春日井ボンのボンかすLIFE

春日井ボンのボンかすALONE

日本人バヤニストの生活と日々

サーシャ

朝に連れを送ってから、日中ずっと演奏動画を撮影した。

 

前と同じだけど、撮影すると本当にいろんなことを学ぶんだよなぁ。撮り始めの数テイクは本当に信じられないところで失敗する。指がつる。普段の練習では9割以上失敗しないわけだが、残りの1割が色んなパートで出てくる。だから1時間やってもまったくOKテイクが生まれない。

 

これはライブじゃない。なんぼでも失敗したっていいのに、なぜ硬くなって失敗するのだろう。演奏力というのは、難しいフレーズを練習で9割間違えないことでは勿論なく、10割の成功を生み出した精神と身体の動きを再現する技能なのだ。

 

一度だけ何かが乗り移ったかのように身体がというか指が勝手に動いた時があった。完璧というよりも、なんとも情熱的な演奏で自分でもびっくりしてた。こりゃぁきっと古のロシア人天才バヤン弾きが時空を超えて憑依したんだろう…という妄想を思いついたまま演奏して、自分が空恐ろしくなった頃に突如として憑依が解けた。最後の最後、あとちょっとというところでリカバリ不能なほどの演奏ミスをして止まったのだ。どうやら、ある程度の時間ずっと弾き続けないと乗り移ってくれないらしい。あれは不思議な体験だった。その時だけ曇天の中、和室に光が差した。「ヒカルの碁」かよ。

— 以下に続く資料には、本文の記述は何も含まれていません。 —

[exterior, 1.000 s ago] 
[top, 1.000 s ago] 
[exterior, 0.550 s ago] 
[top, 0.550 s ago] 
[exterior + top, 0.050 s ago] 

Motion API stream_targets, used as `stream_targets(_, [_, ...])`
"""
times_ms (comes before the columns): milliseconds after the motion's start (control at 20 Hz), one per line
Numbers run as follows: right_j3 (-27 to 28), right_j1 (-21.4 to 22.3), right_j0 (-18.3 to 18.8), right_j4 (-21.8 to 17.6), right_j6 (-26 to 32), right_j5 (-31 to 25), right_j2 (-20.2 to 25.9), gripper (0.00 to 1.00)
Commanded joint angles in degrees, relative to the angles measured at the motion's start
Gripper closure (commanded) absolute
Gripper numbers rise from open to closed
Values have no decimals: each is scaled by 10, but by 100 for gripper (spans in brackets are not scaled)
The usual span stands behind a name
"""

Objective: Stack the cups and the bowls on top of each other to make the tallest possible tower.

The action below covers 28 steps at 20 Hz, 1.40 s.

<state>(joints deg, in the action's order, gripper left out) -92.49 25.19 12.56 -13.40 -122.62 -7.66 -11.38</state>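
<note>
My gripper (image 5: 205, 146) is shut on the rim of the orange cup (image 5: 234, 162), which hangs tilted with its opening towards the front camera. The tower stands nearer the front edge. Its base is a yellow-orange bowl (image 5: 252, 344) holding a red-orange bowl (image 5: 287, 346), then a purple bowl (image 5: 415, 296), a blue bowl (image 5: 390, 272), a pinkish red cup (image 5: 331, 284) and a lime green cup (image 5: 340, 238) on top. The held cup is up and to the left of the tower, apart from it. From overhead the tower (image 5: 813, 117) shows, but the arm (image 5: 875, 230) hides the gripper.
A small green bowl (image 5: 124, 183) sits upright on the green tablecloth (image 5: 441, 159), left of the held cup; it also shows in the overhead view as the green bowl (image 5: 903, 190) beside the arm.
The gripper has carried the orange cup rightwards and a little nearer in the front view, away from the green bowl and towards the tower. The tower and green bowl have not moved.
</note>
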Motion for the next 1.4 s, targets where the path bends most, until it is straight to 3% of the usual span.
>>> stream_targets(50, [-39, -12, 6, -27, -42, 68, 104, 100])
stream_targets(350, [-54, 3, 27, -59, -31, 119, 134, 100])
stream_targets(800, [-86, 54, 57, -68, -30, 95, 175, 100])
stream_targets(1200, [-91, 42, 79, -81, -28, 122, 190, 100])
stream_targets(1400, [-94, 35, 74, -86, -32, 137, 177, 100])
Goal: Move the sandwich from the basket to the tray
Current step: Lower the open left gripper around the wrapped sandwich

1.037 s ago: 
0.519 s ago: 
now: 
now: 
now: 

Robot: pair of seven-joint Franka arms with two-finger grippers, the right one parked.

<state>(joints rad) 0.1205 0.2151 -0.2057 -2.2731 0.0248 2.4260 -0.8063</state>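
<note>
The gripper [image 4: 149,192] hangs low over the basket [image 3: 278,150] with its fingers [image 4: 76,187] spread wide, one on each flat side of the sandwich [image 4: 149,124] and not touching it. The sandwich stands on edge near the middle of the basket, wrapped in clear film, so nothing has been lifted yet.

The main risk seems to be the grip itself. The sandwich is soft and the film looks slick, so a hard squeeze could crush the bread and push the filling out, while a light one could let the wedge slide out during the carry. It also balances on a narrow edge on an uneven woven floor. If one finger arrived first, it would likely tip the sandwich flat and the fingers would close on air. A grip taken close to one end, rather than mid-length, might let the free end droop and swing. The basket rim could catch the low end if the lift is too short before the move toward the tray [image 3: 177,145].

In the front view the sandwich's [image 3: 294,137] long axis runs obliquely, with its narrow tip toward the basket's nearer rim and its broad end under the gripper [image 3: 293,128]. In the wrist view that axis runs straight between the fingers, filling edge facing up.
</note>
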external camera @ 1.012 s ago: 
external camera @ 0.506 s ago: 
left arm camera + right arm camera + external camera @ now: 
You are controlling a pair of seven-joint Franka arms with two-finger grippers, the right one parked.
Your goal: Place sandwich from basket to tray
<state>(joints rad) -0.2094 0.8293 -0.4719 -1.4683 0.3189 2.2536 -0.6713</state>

佐為にちなんでサーシャとでも呼んでおこう。

 

結局、これも完璧ではないがひとまず終えられたテイクをOKテイクとして今日の撮影を完了した。動画を確認すると、テンポもそうだけど波の乗り方というか、どこで押してどこで引くかなどのヒントになる。そう、撮影する意味は見てもらうためだけじゃない。一番ためになるのは自分だ。だからきっと今日の一日も生きた証として貴重に思える。サーシャは今度いつ来るだろう。